What needs to be done → Find the line with "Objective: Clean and" in the data below. Repeat it and every line after it exactly, but not the pictures.

━━━ Dataset ━━━

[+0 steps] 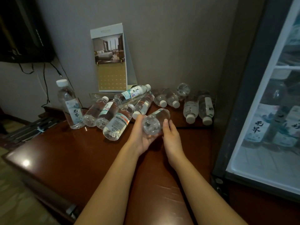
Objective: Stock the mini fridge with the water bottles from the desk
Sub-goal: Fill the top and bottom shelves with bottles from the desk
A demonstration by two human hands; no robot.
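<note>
A clear water bottle (154, 121) lies tilted between both hands above the brown desk (73, 151), its base toward me. My left hand (140, 135) cups it from below and left, while my right hand (170, 135) presses its right side. Several more bottles (118, 122) lie in a heap behind, near the wall. One bottle (69, 104) stands upright at the left. The mini fridge (267, 119) stands at the right with its glass door shut and bottles visible inside.
A desk calendar (112, 62) leans on the wall behind the heap. A dark TV (22, 33) with hanging cables is at upper left. The desk's near-left edge drops to the floor.
</note>
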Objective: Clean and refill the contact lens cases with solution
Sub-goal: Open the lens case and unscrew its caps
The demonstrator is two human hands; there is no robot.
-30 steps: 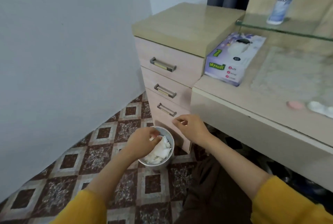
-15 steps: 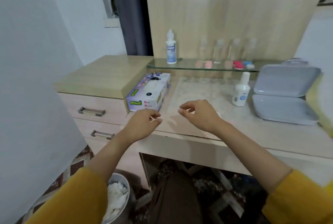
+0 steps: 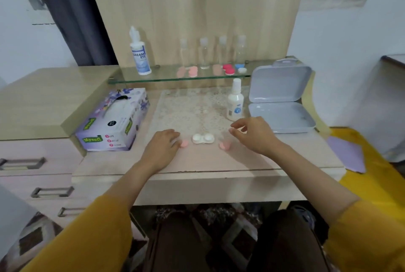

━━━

Answer to the problem →
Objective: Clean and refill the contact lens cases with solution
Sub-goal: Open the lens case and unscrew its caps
The demonstrator is two human hands; there is no robot.
-30 steps: 
-15 steps: 
+0 steps: 

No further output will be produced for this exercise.